The OG SaaS didn’t have any custom code except for an NGINX management layer to handle hostname rewriting (when we launched the legacy cloud in 2016, we didn’t have hostname routing capability in the gateway yet). The whole thing ran in pre-baked docker containers, where the latest binary was simply mounted into the environment, and launched on ECS (ECS was Amazon’s attempt to own the cloud container market before K8s came along fore anyone not familiar – it was pretty good too). Each “component” ran in it’s own ECS deployment group , all deployed by that most ancient of tools: Elastic Beanstalk.
The software components? It was literally a massive multi-tenant Tyk instance – the same thing our on-prem enterprise users were running, just with hundreds of thousands of APIs and tens of thousands of tenants all on horizontally-scaling hardware.

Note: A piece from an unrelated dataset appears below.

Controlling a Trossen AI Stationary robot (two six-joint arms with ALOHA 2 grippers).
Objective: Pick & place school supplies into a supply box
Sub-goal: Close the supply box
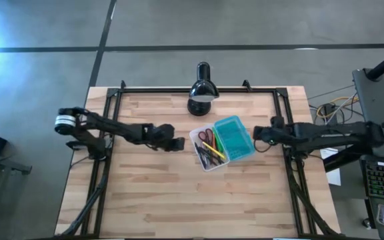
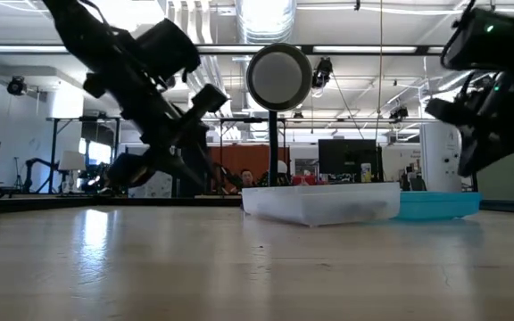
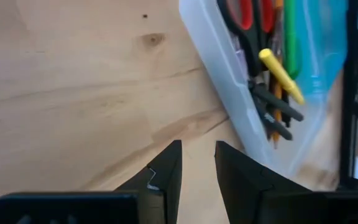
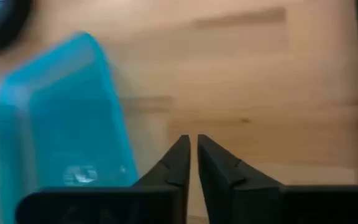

Talk about dog-fooding huh?
Deployment was literally uploading a zip file to the Amazon UI (we did automate this later).
This basic-ass architecture continued to work – without significant change, for over 6 years. 90% of the time, problems were solved by a reboot or throwing more hardware at the problem (And Everyone knows that this is the best way to solve problems ;-))
The thing is: this whole SaaS could be maintained by a single person, the moving parts were relatively simple, there weren’t many of them, and the whole thing had a UI to fall back on if automations failed: Absolutely stellar for a startup with limited resources.
Of course this wasn’t a panacea, it caused us problems further down the line when we started getting more customers and we needed to iterate faster, or we needed better specific SaaS-outcomes for customers or we got customers with some truly epic scale.
However, it did get us to market on a shoestring budget, with limited staff to maintain it. It was the right thing to do at the stage we were at…
Should we have ditched it earlier? Yes. Should I have let saner minds develop the next version? Yes.
Don’t be like me folks – learn from my mistakes…
The trick with choosing your software stack and planning for scale is this: If you start seeing scale as a problem, that’s a good problem to have because it means you have demand.
If you spend all day overcomplicating your stack trying to plan for scale you don’t have yet, then all that complexity means nothing, because by the time you’ve reached a point where you capitalise on that scale, you’ll need to eat the tech debt elsewhere anyway.
(P.S. you may be able to tell I’m in the “fail fast, fail forward” camp of product management, fight me.)